Date of Graduation


Document Type


Degree Type



Eberly College of Arts and Sciences



Committee Chair

Kennon A. Lattal.


To investigate how operant and alternative food arranged by different schedules interact to determine response rates and patterns when the sources of food are the same or different, six experiments were delineated. The effects of the number of food sources were investigated in Experiments 1-4. In Experiments 1 and 2, a variable-interval (VI) schedule was used to program the operant food, while the fixed-time (FT - Experiment 1) or the variable-time (VT - Experiment 2) alternative food was delivered from the same or a different source than that of the operant food. Experiments 3 and 4 were identical to Experiments 1 and 2, except that the operant food was arranged by a differential-reinforcement-of-low-rates (DRL) schedule. The effects of the schedule delivering the alternative food were investigated in Experiments 5 and 6. In Experiment 5, food arranged according to a FT or a VT schedule was superimposed to another source of that delivering the VI-scheduled food. In Experiment 6, the baseline schedule was DRL. Response rates were lower when the operant and alternative food were delivered from different sources, but did not differ systematically depending on the schedule delivering the alternative food.
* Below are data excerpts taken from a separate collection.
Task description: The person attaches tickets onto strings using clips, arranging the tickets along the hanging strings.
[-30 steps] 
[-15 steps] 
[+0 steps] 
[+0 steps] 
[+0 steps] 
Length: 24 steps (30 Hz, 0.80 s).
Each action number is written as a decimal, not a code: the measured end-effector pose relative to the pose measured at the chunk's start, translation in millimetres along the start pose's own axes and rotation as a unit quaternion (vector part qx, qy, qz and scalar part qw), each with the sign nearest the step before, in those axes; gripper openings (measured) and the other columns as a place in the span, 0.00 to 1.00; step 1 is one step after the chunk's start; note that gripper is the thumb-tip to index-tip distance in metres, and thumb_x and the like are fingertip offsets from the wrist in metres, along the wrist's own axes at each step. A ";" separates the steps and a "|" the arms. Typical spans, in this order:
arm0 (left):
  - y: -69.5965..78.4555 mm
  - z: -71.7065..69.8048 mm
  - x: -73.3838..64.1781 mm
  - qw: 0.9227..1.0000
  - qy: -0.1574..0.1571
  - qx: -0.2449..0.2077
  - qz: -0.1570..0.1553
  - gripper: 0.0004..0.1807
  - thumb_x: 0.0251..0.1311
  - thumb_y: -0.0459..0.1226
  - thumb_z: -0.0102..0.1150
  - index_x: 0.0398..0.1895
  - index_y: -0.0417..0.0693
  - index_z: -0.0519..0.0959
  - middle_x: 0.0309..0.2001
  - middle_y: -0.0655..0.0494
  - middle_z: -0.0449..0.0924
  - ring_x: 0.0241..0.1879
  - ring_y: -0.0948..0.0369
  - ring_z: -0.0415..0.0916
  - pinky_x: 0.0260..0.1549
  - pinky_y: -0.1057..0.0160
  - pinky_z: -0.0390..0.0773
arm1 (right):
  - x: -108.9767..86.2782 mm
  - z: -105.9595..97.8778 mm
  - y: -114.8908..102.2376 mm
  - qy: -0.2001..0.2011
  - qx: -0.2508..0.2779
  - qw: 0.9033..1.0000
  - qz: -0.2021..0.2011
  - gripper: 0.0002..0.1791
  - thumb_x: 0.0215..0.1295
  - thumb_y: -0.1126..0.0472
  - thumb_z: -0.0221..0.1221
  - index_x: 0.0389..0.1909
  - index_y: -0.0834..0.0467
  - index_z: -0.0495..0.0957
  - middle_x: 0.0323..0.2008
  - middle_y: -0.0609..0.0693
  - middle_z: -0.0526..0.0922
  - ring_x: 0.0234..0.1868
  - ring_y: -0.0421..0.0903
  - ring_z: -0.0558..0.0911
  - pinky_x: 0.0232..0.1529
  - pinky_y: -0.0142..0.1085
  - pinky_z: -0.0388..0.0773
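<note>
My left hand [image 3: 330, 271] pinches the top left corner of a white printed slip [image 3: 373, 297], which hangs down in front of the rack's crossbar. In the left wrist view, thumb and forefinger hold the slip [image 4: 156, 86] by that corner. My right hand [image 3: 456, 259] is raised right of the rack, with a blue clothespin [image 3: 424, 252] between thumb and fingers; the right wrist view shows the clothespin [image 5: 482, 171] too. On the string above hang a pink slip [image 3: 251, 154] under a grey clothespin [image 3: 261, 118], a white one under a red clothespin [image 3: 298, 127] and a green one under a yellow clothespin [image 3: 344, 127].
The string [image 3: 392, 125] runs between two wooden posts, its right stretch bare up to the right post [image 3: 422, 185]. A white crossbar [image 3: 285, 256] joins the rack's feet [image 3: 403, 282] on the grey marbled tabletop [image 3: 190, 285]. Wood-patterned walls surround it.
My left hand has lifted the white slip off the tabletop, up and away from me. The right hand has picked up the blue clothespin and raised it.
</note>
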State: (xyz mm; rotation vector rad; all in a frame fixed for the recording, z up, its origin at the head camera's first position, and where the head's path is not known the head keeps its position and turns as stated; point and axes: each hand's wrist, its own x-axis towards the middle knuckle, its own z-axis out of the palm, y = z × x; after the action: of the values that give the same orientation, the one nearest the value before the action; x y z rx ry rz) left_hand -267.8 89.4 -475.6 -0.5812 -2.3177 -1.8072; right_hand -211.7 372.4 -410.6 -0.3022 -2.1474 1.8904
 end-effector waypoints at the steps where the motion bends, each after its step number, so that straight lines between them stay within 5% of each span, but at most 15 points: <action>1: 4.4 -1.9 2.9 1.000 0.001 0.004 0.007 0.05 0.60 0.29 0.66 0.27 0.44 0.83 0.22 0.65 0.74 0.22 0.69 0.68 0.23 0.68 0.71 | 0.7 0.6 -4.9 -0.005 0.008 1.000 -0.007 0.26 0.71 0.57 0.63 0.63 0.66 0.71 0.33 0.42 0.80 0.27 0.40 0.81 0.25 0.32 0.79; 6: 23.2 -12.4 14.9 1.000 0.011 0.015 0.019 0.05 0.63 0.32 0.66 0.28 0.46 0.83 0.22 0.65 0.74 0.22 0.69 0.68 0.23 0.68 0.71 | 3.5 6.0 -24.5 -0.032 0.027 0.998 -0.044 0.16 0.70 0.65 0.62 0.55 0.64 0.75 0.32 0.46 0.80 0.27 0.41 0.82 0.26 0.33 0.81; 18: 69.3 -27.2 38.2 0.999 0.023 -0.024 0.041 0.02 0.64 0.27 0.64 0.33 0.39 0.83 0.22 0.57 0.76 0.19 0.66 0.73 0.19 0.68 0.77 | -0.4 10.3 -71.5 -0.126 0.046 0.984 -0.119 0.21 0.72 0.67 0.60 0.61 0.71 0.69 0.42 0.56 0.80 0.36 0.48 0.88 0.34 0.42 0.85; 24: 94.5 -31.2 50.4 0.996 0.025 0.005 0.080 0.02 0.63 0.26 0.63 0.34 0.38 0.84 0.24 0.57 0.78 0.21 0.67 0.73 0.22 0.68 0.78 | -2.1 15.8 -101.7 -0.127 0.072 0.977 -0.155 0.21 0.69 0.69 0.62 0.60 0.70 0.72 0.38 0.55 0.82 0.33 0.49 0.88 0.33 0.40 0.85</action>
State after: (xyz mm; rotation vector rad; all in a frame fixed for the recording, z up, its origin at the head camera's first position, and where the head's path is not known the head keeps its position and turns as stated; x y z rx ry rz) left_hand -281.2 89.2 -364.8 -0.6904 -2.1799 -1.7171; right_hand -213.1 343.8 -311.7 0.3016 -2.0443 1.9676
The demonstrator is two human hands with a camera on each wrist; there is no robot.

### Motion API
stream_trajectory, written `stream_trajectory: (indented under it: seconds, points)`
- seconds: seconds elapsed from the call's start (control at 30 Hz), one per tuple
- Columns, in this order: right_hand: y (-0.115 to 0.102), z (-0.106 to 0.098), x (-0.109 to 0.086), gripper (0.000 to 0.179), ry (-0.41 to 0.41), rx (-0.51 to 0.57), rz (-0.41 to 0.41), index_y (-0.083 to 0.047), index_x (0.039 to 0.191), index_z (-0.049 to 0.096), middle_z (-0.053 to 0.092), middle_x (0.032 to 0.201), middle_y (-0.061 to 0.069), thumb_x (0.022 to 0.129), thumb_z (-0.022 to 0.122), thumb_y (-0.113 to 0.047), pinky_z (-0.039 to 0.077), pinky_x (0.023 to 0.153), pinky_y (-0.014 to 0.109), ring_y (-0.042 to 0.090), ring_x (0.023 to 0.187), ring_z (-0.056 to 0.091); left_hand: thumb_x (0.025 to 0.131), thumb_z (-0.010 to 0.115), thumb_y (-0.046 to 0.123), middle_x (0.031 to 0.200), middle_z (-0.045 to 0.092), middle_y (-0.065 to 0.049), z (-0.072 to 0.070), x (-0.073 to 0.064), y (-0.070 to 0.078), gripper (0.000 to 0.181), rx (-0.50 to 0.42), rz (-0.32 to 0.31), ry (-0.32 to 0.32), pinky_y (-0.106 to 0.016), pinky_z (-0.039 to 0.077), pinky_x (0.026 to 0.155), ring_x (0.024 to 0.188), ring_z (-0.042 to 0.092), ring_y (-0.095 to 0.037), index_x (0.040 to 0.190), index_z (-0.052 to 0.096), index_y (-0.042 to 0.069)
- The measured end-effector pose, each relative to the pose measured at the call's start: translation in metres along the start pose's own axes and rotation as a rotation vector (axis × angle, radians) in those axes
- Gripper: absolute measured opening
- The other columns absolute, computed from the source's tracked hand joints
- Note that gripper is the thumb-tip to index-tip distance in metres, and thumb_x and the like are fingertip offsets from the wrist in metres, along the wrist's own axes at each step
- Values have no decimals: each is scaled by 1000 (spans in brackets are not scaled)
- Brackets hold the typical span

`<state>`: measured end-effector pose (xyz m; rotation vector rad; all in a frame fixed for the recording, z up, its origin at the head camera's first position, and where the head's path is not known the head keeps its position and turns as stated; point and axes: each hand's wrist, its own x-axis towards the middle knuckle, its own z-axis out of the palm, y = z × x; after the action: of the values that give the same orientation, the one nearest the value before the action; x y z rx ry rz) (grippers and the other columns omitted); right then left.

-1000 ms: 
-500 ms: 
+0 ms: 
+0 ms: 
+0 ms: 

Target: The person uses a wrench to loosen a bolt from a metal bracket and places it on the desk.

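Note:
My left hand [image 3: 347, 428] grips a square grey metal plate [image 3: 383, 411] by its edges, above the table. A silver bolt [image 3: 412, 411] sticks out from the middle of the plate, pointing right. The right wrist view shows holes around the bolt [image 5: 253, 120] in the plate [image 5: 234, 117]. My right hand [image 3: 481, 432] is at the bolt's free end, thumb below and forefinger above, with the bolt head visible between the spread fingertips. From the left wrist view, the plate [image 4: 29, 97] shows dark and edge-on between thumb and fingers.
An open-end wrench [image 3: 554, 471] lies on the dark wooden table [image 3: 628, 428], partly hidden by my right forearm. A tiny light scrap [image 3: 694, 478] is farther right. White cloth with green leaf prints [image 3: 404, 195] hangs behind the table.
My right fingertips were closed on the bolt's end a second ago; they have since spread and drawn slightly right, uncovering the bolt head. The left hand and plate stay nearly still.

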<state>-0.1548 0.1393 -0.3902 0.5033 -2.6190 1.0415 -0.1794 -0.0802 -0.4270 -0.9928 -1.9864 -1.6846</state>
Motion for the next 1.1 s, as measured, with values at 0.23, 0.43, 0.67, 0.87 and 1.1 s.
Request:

Response patterns were most commonly negatively accelerated when the alternative-food schedule was FT. Peaks during the first tenth of the alternative-food interval were also observed, and were more pronounced when the DRL was used to arrange the operant food. The results are discussed in terms the discriminative properties of the alternative-food presentations, determined by the temporal arrangement of this food, the schedule arranging the operant food, and the separation of alternative- and operant-food sources.